**REQUIREMENT**. From start to finish, set down the entries below exactly, leaving out the pictures.

*** Opening of DATASET RECORDS ***

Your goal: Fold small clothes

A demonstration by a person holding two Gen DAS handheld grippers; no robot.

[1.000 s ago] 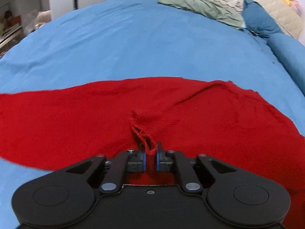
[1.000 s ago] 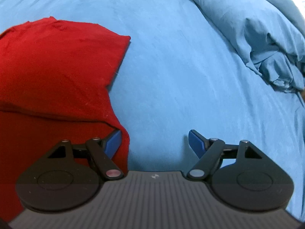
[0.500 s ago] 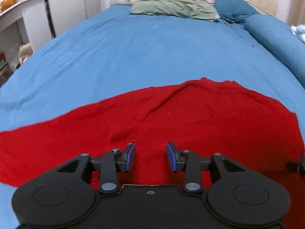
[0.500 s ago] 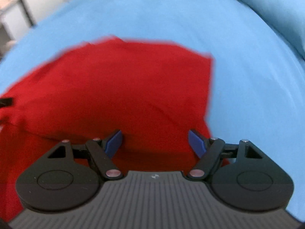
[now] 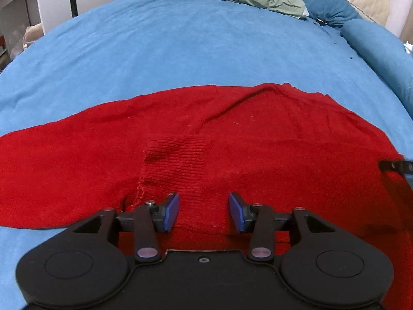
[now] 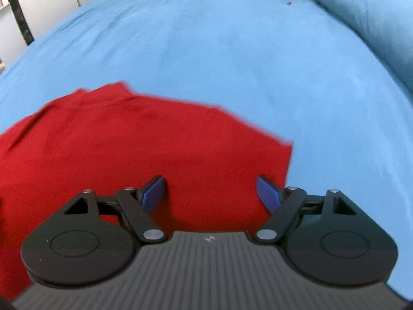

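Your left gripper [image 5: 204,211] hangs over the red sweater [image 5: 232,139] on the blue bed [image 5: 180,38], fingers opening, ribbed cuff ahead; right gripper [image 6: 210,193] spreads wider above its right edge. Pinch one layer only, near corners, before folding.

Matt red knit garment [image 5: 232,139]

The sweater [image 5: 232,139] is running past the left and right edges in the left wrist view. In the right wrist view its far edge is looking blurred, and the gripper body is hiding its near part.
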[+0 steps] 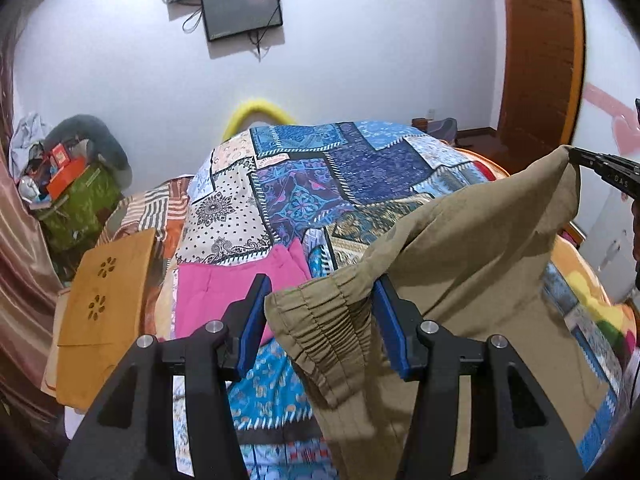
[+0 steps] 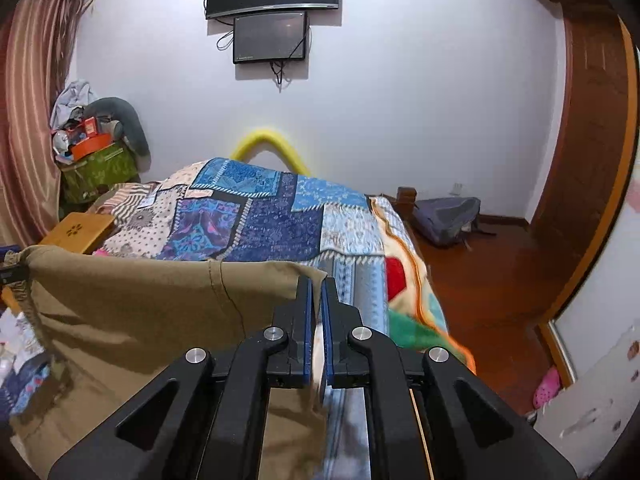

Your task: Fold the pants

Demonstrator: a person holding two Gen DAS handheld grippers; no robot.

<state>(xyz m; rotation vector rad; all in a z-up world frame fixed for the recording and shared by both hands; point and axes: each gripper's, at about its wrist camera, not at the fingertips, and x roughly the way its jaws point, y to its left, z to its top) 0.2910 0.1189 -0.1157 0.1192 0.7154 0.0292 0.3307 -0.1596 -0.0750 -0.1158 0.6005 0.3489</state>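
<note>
The khaki pants hang lifted above the bed, their top edge stretched between both grippers. In the left wrist view the gathered elastic waistband lies between the blue pads of my left gripper, whose jaws stand wide apart. My right gripper shows there at the far right, clamped on the other corner. In the right wrist view my right gripper is shut on the pants' corner. The left gripper is barely visible at the left edge.
A patchwork quilt covers the bed, with a pink cloth on it. A wooden lap desk lies at the bed's left. A cluttered green box stands by the curtain. A backpack lies on the wooden floor.
</note>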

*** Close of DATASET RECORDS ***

**COMPLETED EXERCISE**.
Your goal: Fold small clothes

A demonstration by a person holding two Gen DAS handheld grippers; no robot.

[1.000 s ago] 
[1.000 s ago] 
[0.500 s ago] 
[0.500 s ago] 
[now] 
[now] 

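Your left gripper [image 5: 204,211] hangs over the red sweater [image 5: 232,139] on the blue bed [image 5: 180,38], fingers opening, ribbed cuff ahead; right gripper [image 6: 210,193] spreads wider above its right edge. Pinch one layer only, near corners, before folding.

Matt red knit garment [image 5: 232,139]

The sweater [image 5: 232,139] is running past the left and right edges in the left wrist view. In the right wrist view its far edge is looking blurred, and the gripper body is hiding its near part.
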[+0 steps] 
[+0 steps] 

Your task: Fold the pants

Demonstrator: a person holding two Gen DAS handheld grippers; no robot.

<state>(xyz m; rotation vector rad; all in a z-up world frame fixed for the recording and shared by both hands; point and axes: each gripper's, at about its wrist camera, not at the fingertips, and x roughly the way its jaws point, y to its left, z to its top) 0.2910 0.1189 -0.1157 0.1192 0.7154 0.0292 0.3307 -0.1596 -0.0750 -0.1158 0.6005 0.3489</state>
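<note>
The khaki pants hang lifted above the bed, their top edge stretched between both grippers. In the left wrist view the gathered elastic waistband lies between the blue pads of my left gripper, whose jaws stand wide apart. My right gripper shows there at the far right, clamped on the other corner. In the right wrist view my right gripper is shut on the pants' corner. The left gripper is barely visible at the left edge.
A patchwork quilt covers the bed, with a pink cloth on it. A wooden lap desk lies at the bed's left. A cluttered green box stands by the curtain. A backpack lies on the wooden floor.
</note>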

That concludes the exercise.